2. Edit the file euclid.cfg and set CONSTANT MAXINT = 5. What is provided by this definition?
3. Use command Check module with TLC and observe the output. What can you conclude on the algorithm?
4. Observe the effect of choosing bigger values for constant MAXINT.
5. Replace the instruction u := u - v by u := u - v + 1 in the algorithm, then parse and check the algorithm. What do you observe?
6. Replace the instruction u := u - v + 1 by u := u - v - 1. Parse and check the algorithm. What can you conclude?

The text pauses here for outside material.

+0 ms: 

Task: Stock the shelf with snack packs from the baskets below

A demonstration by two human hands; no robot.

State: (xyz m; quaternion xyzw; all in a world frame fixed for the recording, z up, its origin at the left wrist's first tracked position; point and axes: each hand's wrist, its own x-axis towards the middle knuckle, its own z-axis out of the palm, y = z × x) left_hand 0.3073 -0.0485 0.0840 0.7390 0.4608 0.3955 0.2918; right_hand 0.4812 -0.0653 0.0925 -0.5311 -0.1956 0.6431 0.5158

### Getting a counter-example for the correctness property

Assertion can be used to fail the model-checker when some condition is not met, just as a C program. However, this is not a convenient way to verify a program since the model-checker just stops and does not provide any insight on why the property is violated. We are going to replace the assertion in the algorithm by the following specification:

Postcond == [] (pc = "Done" => v = gcd(u_init, v_init))
1. What is expressed by the property Postcond above?
2. Comment the assertion using (* ... *). Then, copy and paste the property Postcond above after the \* END TRANSLATION. Add PROPERTY Postcond in the file euclid.cfg. Parse the algorithm, then run the model-checker. Explain what you observe.
3. Then fix the algorithm by setting back u := u - v instead of u := u - v. Check the algorithm. What can you conclude about your algorithm?

## Testing an implentation of Euclid’s algorithm

We now want to compare testing with model-checking.

1. Download the C implementation of Euclid’s algorithm euclid.c. Compile it: cc -std=c99 -Wall -o euclid euclid.c. Run the resulting executable euclid for different input values. What do you observe?
2. Read the source code euclid.c`. What are the differences with the PlusCal model?
3. What can you conclude regarding the termination of correctness of this implementation?